Exercise
Look for the string "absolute" in the material below. Copy every line where you find it.

Stored data
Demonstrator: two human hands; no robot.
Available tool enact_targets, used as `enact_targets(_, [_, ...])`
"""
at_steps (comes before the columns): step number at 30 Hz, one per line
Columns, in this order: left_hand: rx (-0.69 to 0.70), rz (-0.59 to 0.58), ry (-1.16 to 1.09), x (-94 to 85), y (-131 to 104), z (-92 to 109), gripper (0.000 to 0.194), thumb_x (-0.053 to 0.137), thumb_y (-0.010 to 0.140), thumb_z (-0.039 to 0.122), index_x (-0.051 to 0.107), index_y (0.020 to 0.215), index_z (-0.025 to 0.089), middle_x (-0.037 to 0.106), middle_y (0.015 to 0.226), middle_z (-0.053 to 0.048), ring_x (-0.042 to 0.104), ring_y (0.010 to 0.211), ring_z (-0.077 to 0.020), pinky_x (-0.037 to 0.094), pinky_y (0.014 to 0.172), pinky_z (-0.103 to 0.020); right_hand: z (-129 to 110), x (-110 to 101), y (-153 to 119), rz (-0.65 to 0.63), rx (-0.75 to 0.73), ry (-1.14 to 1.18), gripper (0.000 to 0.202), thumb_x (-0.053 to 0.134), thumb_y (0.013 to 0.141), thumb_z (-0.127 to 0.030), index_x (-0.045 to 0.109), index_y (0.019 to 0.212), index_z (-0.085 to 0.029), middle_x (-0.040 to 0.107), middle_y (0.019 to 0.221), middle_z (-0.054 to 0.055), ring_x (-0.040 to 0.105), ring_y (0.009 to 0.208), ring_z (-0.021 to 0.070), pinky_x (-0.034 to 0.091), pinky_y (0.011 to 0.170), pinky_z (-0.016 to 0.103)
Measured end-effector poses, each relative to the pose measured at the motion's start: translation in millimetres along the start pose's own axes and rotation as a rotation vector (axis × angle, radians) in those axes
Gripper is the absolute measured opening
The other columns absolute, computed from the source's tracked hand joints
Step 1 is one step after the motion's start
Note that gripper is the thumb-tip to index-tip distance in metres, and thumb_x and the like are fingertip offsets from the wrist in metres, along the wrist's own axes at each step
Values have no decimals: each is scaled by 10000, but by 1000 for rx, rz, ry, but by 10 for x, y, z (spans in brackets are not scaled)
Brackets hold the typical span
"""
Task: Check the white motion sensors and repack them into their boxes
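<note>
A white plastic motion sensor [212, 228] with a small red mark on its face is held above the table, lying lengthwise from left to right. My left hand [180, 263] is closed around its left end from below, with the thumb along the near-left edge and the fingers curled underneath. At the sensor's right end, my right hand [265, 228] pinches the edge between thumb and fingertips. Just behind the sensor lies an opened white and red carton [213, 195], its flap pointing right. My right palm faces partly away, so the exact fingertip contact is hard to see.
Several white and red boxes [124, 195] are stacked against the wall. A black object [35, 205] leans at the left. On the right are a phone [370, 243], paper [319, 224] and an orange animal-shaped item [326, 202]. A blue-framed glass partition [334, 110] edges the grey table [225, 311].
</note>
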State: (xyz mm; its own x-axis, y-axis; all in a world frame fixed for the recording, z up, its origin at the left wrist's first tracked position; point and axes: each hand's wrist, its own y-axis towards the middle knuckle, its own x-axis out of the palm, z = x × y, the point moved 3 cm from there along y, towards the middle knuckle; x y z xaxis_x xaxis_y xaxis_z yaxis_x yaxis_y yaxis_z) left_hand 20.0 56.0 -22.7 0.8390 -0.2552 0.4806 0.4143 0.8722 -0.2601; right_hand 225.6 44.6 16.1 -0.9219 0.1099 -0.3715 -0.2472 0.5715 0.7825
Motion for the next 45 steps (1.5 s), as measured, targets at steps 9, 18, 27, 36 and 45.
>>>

Result of this task
Gripper is the absolute measured opening
The other columns absolute, computed from the source's tracked hand joints

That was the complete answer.